U.S. v. Conn, 82-1308

Decision Date22 June 1983
Docket NumberNo. 82-1308,82-1308
Citation716 F.2d 550
PartiesUNITED STATES of America, Plaintiff-Appellee, v. Stuart Eugene CONN, Defendant-Appellant.
CourtU.S. Court of Appeals — Ninth Circuit

John Steven Gordon, Law Student, San Francisco, Cal., for plaintiff-appellee.

Brenda Harbin, Harris, Alexander & Burris, Oakland, Cal., for defendant-appellant.

Appeal from the United States District Court for the Northern District of California.

Before BROWNING, PECK *, and ALARCON, Circuit Judges.

ALARCON, Circuit Judge:

Conn appeals from his conviction for receiving as a convicted felon three different firearms from Ray Musante which had been shipped or transported in interstate commerce in violation of 18 U.S.C. Sec. 922(h) (counts one, three and five) and for being a felon in possession of the same weapons in violation of 18 U.S.C.App. Sec. 1202 (counts two, four, and six). In addition, he seeks reversal of his conviction for receiving, as a convicted felon, a weapon from Paul Lehman which had been shipped or transported in interstate commerce in violation of 18 U.S.C. Sec. 922(h) (count ten) and for being a felon in possession of the same weapon in violation of 18 U.S.C.App. Sec. 1202 (count seven). Conn was sentenced to three years probation on counts one through six and count ten, and to three years probation and a $2,500 fine on count seven. The court ordered the probationary period on each count to run concurrently.

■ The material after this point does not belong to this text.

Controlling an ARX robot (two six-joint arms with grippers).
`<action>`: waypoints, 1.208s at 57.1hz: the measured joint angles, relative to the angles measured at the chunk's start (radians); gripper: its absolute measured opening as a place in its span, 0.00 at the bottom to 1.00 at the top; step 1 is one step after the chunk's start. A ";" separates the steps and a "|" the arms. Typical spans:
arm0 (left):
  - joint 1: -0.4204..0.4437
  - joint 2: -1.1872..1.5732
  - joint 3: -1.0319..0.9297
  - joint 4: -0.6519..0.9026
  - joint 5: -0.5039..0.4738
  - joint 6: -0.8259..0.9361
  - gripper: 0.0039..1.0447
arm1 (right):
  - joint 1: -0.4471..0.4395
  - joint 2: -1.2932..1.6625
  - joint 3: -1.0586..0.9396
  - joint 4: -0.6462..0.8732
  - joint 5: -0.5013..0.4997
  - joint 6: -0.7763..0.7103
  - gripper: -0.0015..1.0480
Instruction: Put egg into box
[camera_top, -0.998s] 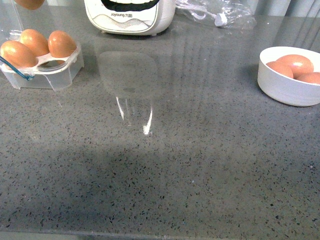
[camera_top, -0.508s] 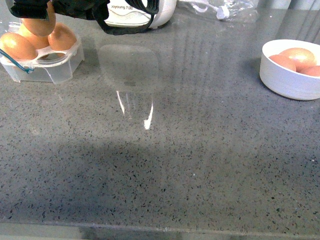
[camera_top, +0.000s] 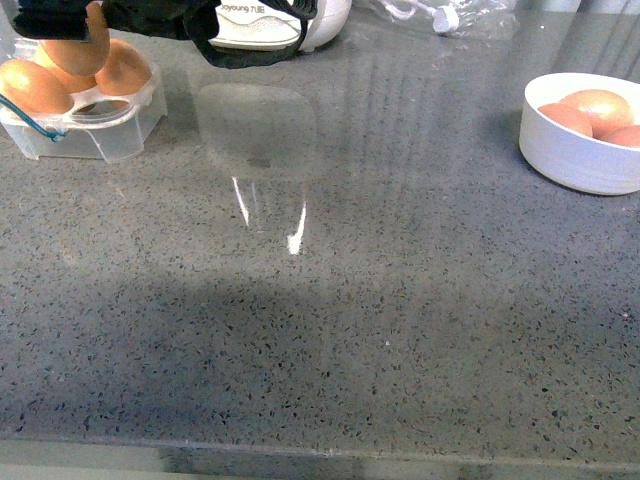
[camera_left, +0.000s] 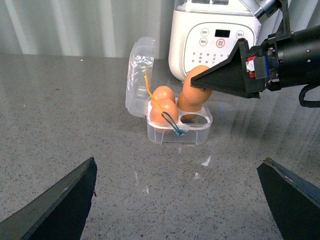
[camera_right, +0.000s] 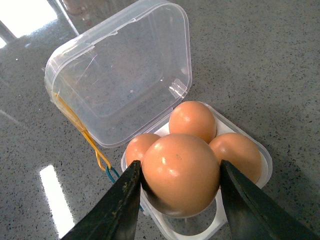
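1. Front view: the box (camera_top: 100, 140) sat on the grey countertop (camera_top: 350, 330), with other eggs (camera_top: 28, 88) resting in its cups. The right gripper (camera_top: 72, 28) hung directly above the box, its black fingers pinching the egg (camera_top: 72, 58). A white appliance (camera_top: 270, 25) stood near the box, on its far side. A white bowl (camera_top: 570, 155) holding loose eggs (camera_top: 600, 105) sat well apart from the box, toward the robot's right.

2. Left wrist view: the left gripper (camera_left: 177, 200) faced the box from the side away from the appliance. Its two fingers (camera_left: 60, 205) were spread wide with only countertop between them. The box's clear lid (camera_left: 137, 75) stood open and upright, and a yellow-and-blue band (camera_left: 172, 125) trailed from the lid across the box. The egg was held tilted over the box, above its appliance-side half. An empty cup (camera_left: 192, 118) showed just in front of the egg. Whether the egg touched the box could not be told.

3. Right wrist view: the right gripper's fingers pressed on opposite sides of the egg, which hung right over the box. Three of the box's cups were filled. The fourth cup lay beneath the held egg and was mostly hidden by it. The lid lay swung back, away from the cups.
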 joint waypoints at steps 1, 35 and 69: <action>0.000 0.000 0.000 0.000 0.000 0.000 0.94 | 0.000 0.000 0.000 0.000 -0.002 -0.001 0.47; 0.000 0.000 0.000 0.000 0.000 0.000 0.94 | -0.032 -0.097 -0.096 0.048 0.002 -0.038 0.93; 0.000 0.000 0.000 0.000 0.000 0.000 0.94 | -0.349 -0.651 -0.649 0.365 0.267 -0.196 0.93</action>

We discuss Conn's contentions and the pertinent facts separately.

One. Conn contends that the trial court abused its discretion in failing to grant a mistrial or a new trial because of prejudicial jury misconduct.

Conn has failed to point out any conduct of any of the jurors which demonstrates that he was denied a fair trial. Where jury misconduct is alleged, "the test is whether or not the misconduct has prejudiced the defendant to the extent that he has not received a fair trial." United States v. Klee, 494 F.2d 394, 396 (9th Cir.1974). While it is true that the jury's deliberations were difficult and marked with apparent acrimony between some of the jurors, the record is silent as to whether the jury's fact finding function was affected in any manner. Conn's counsel must share the responsibility for this barren record. At the time that a motion for a mistrial was made on Conn's behalf, following the tea pouring incident, the trial judge suggested that the jury be questioned to determine whether any misconduct had in fact occurred. Counsel replied: "To answer your question directly, no, I do not think that the court should inquire into any verdicts. I think the court has enough evidence at its hand right now to declare a mistrial, based on the conduct of the jurors." Heated discussions and shouted disagreement can be a human part of group decision making without prejudice to any one's rights. In the absence of proof of prejudice to Conn resulting from the jury's conduct, we must find that the trial court did not abuse its discretion in denying a mistrial or the motion for a new trial on jury misconduct grounds.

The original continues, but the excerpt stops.